Although the majority of the book is on the murder of which McWilliams was acquitted from, Roessing-Anderson has written about Leo McWilliams as she remembered him and also about the crime alleged to have happened in March and what she has found out.
“Leo was always his biggest supporter,” she said. “That was the sad part about it. He even said during the first trial that [McWilliams] was the child he was closest to.”
The author has kept up with media accounts from McWilliams since his arrest in March.
“I haven’t been able to find out a whole lot that isn’t already public record somewhere,” she said.
But what she has learned is included in the book. In her inquiries back in Buckhannon, Roessing-Anderson said, “I was surprised by the amount of people who did not know he was out or how long he had been living there.
“They were shocked that he had been living there for 30 years. He had no job, no social media presence, no cell phone.”
Roessing-Anderson said she had not reached out to the McWilliams family in writing her book although she had considered it.
“I tried to be very fair in it,” she said. “I want [the reader] to know and understand somebody really was living in that community that was so under the radar and was obviously still dangerous.
“Because he was acquitted when the West Virginia Supreme Court overturned that first trial, it is very possible when he goes to trial the second time that they may not be able to mention the first trial if they don’t come to a plea agreement.”
Roessing-Anderson also said she has another purpose in writing the book.
“I want people who have mental health problems to be able to get the help they need and not be in a situation where they are 65 years old, have schizophrenia and living at home with two elderly parents.
McWilliams had been diagnosed with schizophrenia,’ she said.

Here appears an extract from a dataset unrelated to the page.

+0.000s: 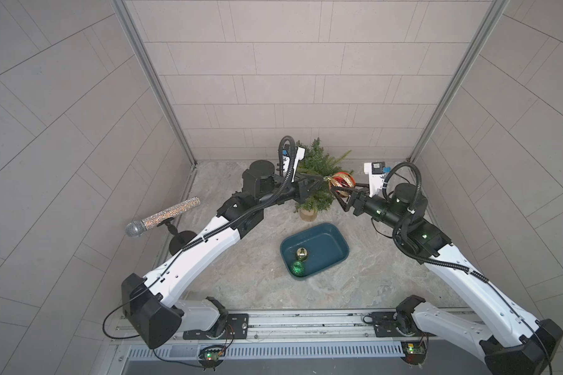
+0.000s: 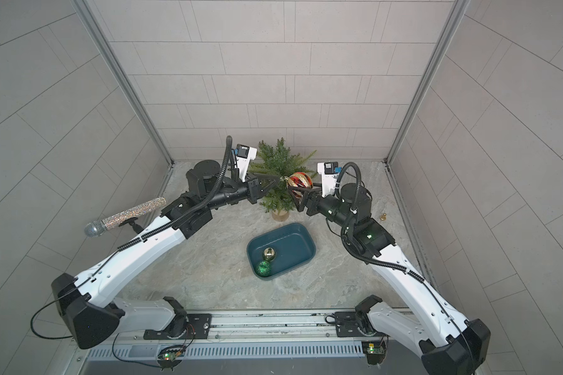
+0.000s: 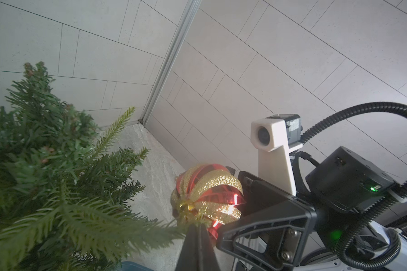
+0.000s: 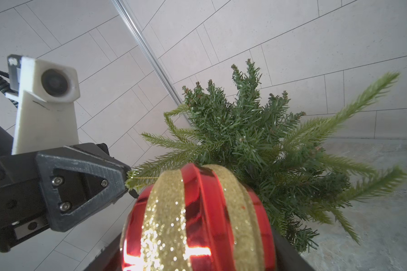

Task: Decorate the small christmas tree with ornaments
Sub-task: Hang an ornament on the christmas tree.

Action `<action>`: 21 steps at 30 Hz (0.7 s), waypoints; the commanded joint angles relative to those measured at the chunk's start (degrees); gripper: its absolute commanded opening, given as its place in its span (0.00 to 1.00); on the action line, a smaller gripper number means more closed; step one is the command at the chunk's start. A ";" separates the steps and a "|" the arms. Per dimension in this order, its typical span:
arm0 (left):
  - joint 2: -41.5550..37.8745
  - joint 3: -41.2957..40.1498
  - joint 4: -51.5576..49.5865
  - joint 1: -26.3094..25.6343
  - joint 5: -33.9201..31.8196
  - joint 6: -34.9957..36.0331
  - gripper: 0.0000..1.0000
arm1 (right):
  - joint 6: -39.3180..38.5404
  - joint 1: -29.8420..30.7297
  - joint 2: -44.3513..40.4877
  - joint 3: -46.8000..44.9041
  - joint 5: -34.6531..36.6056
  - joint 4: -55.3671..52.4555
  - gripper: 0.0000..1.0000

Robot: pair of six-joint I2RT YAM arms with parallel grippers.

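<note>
Hanging the red-and-gold ball point(image 2: 300, 181) on the small christmas tree point(image 1: 316, 162). The right gripper point(image 2: 294, 198), jaws spread wide, grips the ball just beside the tree, on the right arm's side, cap end turned toward the foliage. The left gripper point(image 4: 127, 183), fully closed, appears to pinch the tip of a light-green branch point(image 4: 160, 162) reaching out from the tree; tip and cap nearly meet. The gold ball point(image 1: 301, 254) and green ball point(image 1: 297, 268) lie in the teal tray point(image 1: 335, 233) in front of the tree.

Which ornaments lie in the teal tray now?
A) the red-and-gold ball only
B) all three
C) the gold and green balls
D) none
C: the gold ball and green ball lie in the tray, while the red-and-gold ball is up by the tree.
</note>
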 commanded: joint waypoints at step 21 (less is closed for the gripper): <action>-4.35 -2.05 2.26 0.60 -2.60 0.45 0.00 | 2.34 -0.35 -1.52 2.06 2.07 -0.64 0.78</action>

“I really hope they come to a plea agreement and that he gets the help he needs,” she said.
Although Roessing-Anderson has written academic articles and freelances, this is her first solo book project.
“In the beginning, you are tempted to go a whole bunch of different directions,” she said. “What I decided early on was this isn’t a book about me and my relationship with Jeff. This is about Tim. Once I was able to get the focus and weed out the other stuff, I was able to write a lot more quickly and make it a lot more tight and cohesive.”
“Sleeping in the Bathtub” is available through Amazon.com, www.bn.com, Kobu and Apple – all in e-book form.